There is little surprise that Conrad Black returned to London this week to pursue his resurrection. Black passionately wants to get back to business and restore his social status. Sentenced in Chicago in 2007 to six-and-a-half years imprisonment for fraud and obstruction of justice, Black earned early remission from a Florida jail for good conduct and returned at the beginning of this year to his only remaining home in Toronto – he previously had four. Now he yearns to resume his life in London – not least because Canadians have shown loathing for the man who churlishly gave up his Canadian citizenship to accept a British peerage, and most are outraged that a British crook should be allowed to resume life in his Toronto mansion.
Now it is up to the British to decide whether they will accept Black's return to the London stage.
During his tour of London's television studios – most notably in confrontations with Jeremy Paxman and Adam Boulton – Black spewed out a long-rehearsed monologue to dazzle his countrymen with professions of victimhood and demands for resurrection as a social giant fit to vote in the House of Lords and take tea in Buckingham Palace. In his carefully contrived redemptive plea, he spawns a tale of being the innocent victim of the US justice system.
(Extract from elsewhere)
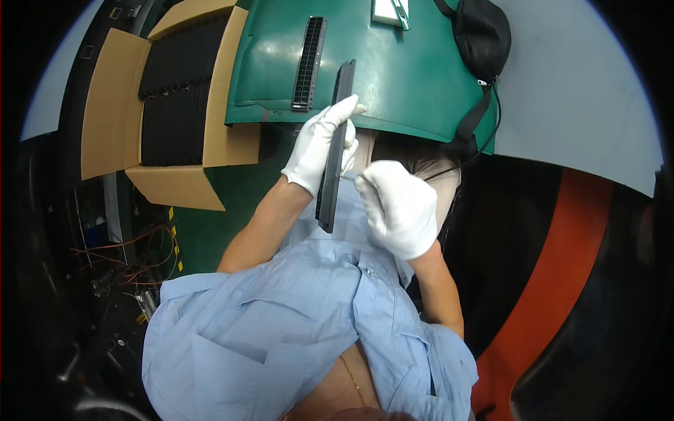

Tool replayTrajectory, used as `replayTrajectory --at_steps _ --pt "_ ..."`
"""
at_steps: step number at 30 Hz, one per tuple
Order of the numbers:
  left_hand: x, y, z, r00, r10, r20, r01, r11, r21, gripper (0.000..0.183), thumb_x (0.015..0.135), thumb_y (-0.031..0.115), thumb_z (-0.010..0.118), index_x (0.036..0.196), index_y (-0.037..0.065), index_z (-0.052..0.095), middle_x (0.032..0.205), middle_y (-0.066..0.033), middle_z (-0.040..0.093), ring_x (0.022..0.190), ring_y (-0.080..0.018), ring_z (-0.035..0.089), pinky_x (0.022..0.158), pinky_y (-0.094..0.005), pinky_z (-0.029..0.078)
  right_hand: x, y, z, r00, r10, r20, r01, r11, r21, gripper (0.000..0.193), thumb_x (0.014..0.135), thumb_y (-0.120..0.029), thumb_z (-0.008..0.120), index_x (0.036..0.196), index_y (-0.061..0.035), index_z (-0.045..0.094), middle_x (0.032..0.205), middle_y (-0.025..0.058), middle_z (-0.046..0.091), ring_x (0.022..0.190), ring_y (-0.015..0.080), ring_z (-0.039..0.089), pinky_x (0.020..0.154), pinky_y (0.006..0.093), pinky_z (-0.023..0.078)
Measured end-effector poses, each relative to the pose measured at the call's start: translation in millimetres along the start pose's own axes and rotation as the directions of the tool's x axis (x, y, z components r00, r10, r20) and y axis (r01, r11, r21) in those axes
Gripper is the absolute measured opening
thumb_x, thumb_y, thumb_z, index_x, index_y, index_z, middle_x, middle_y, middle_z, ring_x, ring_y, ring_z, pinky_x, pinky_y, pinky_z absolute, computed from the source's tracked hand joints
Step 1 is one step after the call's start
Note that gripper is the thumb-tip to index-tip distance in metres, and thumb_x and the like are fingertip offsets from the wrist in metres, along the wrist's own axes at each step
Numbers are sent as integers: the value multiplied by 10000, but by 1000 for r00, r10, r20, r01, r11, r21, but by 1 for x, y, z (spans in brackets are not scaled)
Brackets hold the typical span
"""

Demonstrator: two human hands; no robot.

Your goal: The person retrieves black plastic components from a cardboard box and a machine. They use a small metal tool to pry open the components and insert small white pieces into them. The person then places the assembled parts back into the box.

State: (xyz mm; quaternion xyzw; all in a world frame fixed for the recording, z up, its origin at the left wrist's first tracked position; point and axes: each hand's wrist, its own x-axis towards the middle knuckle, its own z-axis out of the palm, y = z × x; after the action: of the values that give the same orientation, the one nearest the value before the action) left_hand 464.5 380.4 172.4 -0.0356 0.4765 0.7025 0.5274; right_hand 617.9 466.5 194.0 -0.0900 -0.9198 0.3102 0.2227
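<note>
My left hand, in a white glove, is closed around a long, narrow black plastic strip. The strip is held tilted on its edge, partly over the near edge of the green table. Just to its right, my gloved right hand has its fingers pinched together, pointing toward the strip. Whatever those fingers hold, if anything, is too small to make out. A second black strip, with rows of open cells, lies on the table beyond my left hand.
An open cardboard box packed with black parts stands at the left. On the green table are a white block with a slim tool on it, and a black pouch with strap. Loose wires hang at lower left.
</note>
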Motion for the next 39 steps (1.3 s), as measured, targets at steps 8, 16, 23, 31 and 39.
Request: replayTrajectory --at_steps 8,16,23,31,39 --pt "4 -9 0 1000 2 -16 -1 1000 29 403 1014 356 613 1144 -25 624 605 13 440 400 -83 421 351 -246 345 -18 8 7 971 -205 122 221 965 -141 143 771 -114 732 895 -115 661 738 40 615 576 210 585 508 330 441" --pt "10 -11 -5 999 16 -50 -14 999 45 419 1020 369 602 1160 -25 603 580 19 419 375 -85 407 336 -244 337 -36 -11 1 945 -290 151 299 954 -37 219 781 -155 666 995 -111 672 766 6 551 608 159 550 508 313 423" --pt "0 -16 -5 999 25 -28 -26 999 -25 514 1023 559 532 961 51 579 518 24 398 368 -84 388 369 -254 324 -41 -5 10 975 -211 66 212 977 -13 207 769 -116 688 976 -118 688 779 3 600 611 159 568 511 312 431" --pt "-16 -38 -14 996 -72 56 73 997 -20 558 1081 571 319 815 108 483 558 17 372 403 -105 333 386 -244 281 -34 6 21 992 -126 -10 125 988 -87 151 763 -83 681 906 -129 664 738 13 570 574 177 555 498 318 432" --pt "-59 -52 -9 987 -158 -5 157 972 173 621 1069 611 298 688 153 472 511 27 388 392 -101 353 387 -247 303 -27 13 9 997 -72 -19 68 984 -167 221 714 -55 737 915 -99 657 726 24 600 577 202 580 508 331 439"
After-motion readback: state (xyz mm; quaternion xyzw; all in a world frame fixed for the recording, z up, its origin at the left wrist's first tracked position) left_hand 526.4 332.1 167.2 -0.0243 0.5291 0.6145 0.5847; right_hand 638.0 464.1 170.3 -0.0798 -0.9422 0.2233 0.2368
Understandably, his carpet-bombing of TV interviewers with obscure arguments confounds the public who are ignorant about the intricacies of his trial and his subsequent appeals. The facts, however, are incontestable. Black's frauds were discovered by the shareholders of Hollinger, the owner of the Telegraph group. "You're a thief," one shareholder yelled during the company's annual meeting in 2001. Eventually, all his fellow directors realised that Black had lied to them about Hollinger's accounts and he had taken about $200m from the company. The US government prosecuted on 14 charges.